* OProfile vs. Perfmon
@ 2003-10-07 23:27 John Levon
2003-10-08 19:46 ` John Levon
0 siblings, 1 reply; 2+ messages in thread
From: John Levon @ 2003-10-07 23:27 UTC (permalink / raw)
To: linux-ia64
2.6 still lacks proper OProfile support. Will Cohen's older patch was
rejected due to issues over lack of re-use of the perfmon interface.
I've been looking briefly at perfmon just now, and wanted to gather your
thoughts on the best way this needs to be integrated.
First, what OProfile needs :
o some way to set up the counter values
o system-wide statistical profiling
o an in-kernel notification on counter overflow, and reset of the
counter value at that point
o some way to mark each generated event by a small integer value and the
IP saved at the time of the overflow interrupt
And that's it, I think.
Previously mentioned was the suggestion that OProfile kernel glue should
hook into perfmon's custom buffer API. Having looked briefly at it, it
seems the perfmon core has a lot of buffer management code, that we
really do not want to use, as it would massively complicate the
arch-independent oprofile core. IOW, the overflow handler would feed
straight into oprofile_add_sample(). In effect, all we need is to be
able to receive the overflow interrupts.
It certainly looks like this is easy enough.
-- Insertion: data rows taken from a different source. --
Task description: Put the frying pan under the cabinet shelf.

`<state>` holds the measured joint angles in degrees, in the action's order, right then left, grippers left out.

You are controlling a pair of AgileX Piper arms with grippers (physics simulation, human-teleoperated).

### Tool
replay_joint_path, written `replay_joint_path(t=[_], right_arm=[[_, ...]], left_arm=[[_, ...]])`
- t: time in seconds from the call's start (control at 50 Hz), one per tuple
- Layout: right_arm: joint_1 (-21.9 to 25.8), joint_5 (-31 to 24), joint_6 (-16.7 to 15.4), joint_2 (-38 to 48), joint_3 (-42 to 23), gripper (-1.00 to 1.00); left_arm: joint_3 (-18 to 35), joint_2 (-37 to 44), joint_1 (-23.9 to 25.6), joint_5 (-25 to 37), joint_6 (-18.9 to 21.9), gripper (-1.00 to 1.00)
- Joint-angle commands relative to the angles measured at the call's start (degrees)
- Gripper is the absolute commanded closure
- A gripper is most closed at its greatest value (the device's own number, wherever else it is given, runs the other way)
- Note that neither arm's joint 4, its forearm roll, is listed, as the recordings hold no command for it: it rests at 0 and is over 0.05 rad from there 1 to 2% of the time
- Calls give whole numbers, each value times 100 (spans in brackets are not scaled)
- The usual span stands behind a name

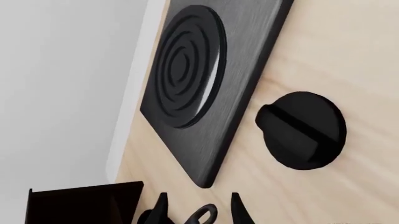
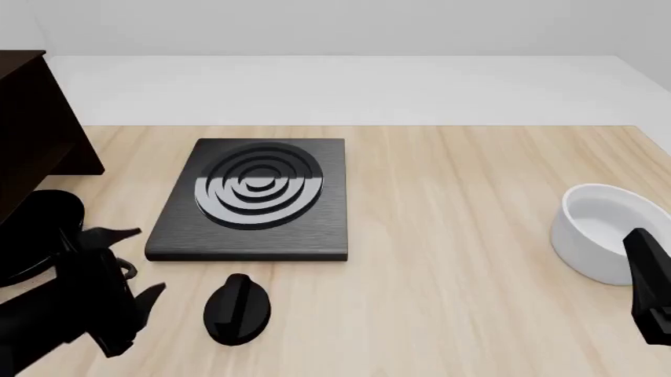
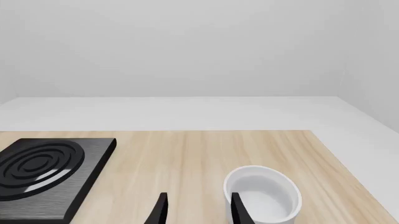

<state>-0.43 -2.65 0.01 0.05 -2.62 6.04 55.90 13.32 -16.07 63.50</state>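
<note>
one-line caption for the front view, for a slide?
Left pincer over the frying pan's handle loop beside the cabinet shelf; hotplate, knob and white bowl on the table.

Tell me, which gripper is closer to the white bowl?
The right gripper: it sits right beside the white bowl, at its near edge. The left gripper is far across the table, beyond the hotplate.

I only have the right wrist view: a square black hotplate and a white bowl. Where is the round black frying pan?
Observer: The round black frying pan is at the front view's left edge, left of the hotplate.
Operator: And the cabinet?
Observer: The dark brown wooden cabinet stands beyond the pan, far left.
Operator: Left gripper?
Observer: The left gripper is open, the pan handle's loop between its fingers.
</note>
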Motion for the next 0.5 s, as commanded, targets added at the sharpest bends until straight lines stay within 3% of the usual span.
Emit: replay_joint_path(t=[0.02,0.22,0.5], right_arm=[[1,1,-1,0,0,-100],[-1,-1,0,0,0,-100],[0,0,0,0,0,-100]], left_arm=[[-51,-172,276,163,-67,-100],[9,-499,624,480,-220,-100],[-235,-875,1057,188,-264,-100]])
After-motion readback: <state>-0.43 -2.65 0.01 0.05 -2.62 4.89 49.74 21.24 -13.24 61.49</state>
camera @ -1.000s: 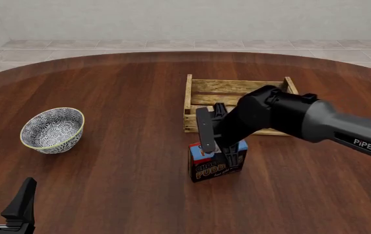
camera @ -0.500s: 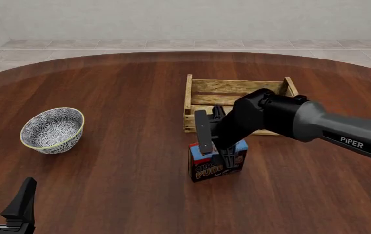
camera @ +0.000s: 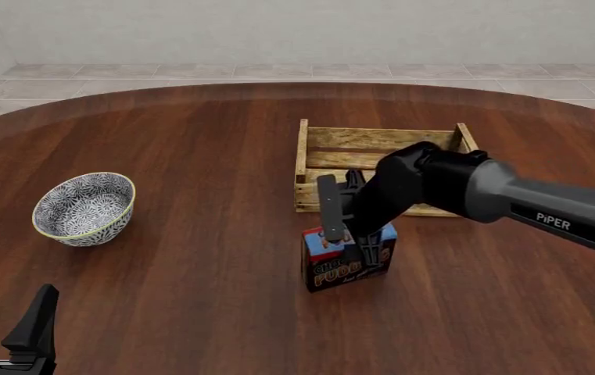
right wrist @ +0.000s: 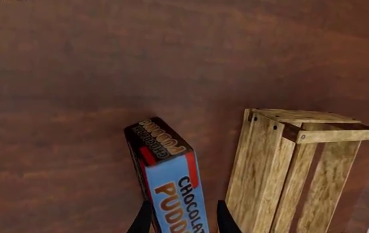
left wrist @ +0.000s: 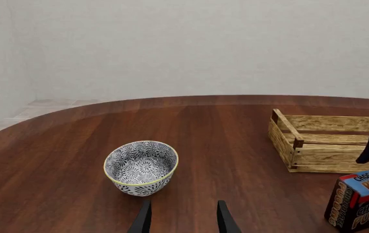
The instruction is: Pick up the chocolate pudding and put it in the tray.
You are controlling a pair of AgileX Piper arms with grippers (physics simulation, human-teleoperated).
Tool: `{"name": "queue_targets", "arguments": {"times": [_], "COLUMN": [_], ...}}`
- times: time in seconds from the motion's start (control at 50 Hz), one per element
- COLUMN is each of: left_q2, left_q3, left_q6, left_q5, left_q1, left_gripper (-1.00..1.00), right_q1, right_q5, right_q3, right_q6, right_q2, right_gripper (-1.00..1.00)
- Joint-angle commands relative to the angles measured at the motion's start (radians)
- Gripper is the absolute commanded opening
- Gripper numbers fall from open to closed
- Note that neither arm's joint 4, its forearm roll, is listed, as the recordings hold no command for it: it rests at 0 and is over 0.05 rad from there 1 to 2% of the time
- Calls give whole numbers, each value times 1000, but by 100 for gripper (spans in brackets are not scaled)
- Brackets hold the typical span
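The chocolate pudding (camera: 328,275) is a small carton with a blue top band and a dark brown lower part. It stands upright on the table just in front of the tray (camera: 381,139), a light-wood slatted crate. My right gripper (camera: 347,242) is open and reaches down over the carton's top, one finger on each side. In the right wrist view the carton (right wrist: 171,184) sits between the fingertips, beside the crate (right wrist: 268,160). My left gripper (camera: 5,328) is open and empty at the near left; in its own view (left wrist: 183,221) the carton (left wrist: 360,196) and the crate (left wrist: 313,160) show far off.
A round blue-white patterned bowl (camera: 84,207) stands at the left of the dark wooden table (camera: 203,156); it also shows in the left wrist view (left wrist: 141,167). The right arm crosses over the crate's near right corner.
The right arm's upper part has shifted slightly left and the gripper has settled a little around the carton. The carton, crate, bowl and left arm have not moved.
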Motion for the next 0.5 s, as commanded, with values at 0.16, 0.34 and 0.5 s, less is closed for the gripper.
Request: {"name": "queue_targets", "arguments": {"times": [0.16,0.34,0.5], "left_q2": [0,0,0], "left_q3": [0,0,0], "left_q6": [0,0,0], "left_q5": [0,0,0], "left_q1": [0,0,0], "left_gripper": [100,100,100], "right_q1": [0,7,19], "right_q5": [-6,-12,-16], "right_q3": [-1,0,-5], "right_q6": [17,26,41], "right_q2": [10,19,33], "right_gripper": [100,100,100]}}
The next issue is setting up the counters. Basically the userspace
should be using pfmlib to program the required events, and using
sys_perfmonctl to set up a system-wide session. From oprofiled's point
of view, it would basically write the pmc's, create a session, and start
the profiling.
I'm a bit baffled by the code concerning ctx_cpu in system-wide mode. Is
user-space supposed to figure out how many CPUs are up and create a
context for each of them ? In particular:
4229 the_cpu = ctx->ctx_cpu = smp_processor_id();
I cannot make head or tail of why the CPU that happens to be running the
task calling sys_perfmonctl() is relevant at all to system-wide
profiling. Can someone explain ?
Finally, is the above summary roughly accurate, and are there any
pitfalls I might need to watch out for ?
thanks,
john
--
Khendon's Law:
If the same point is made twice by the same person, the thread is over.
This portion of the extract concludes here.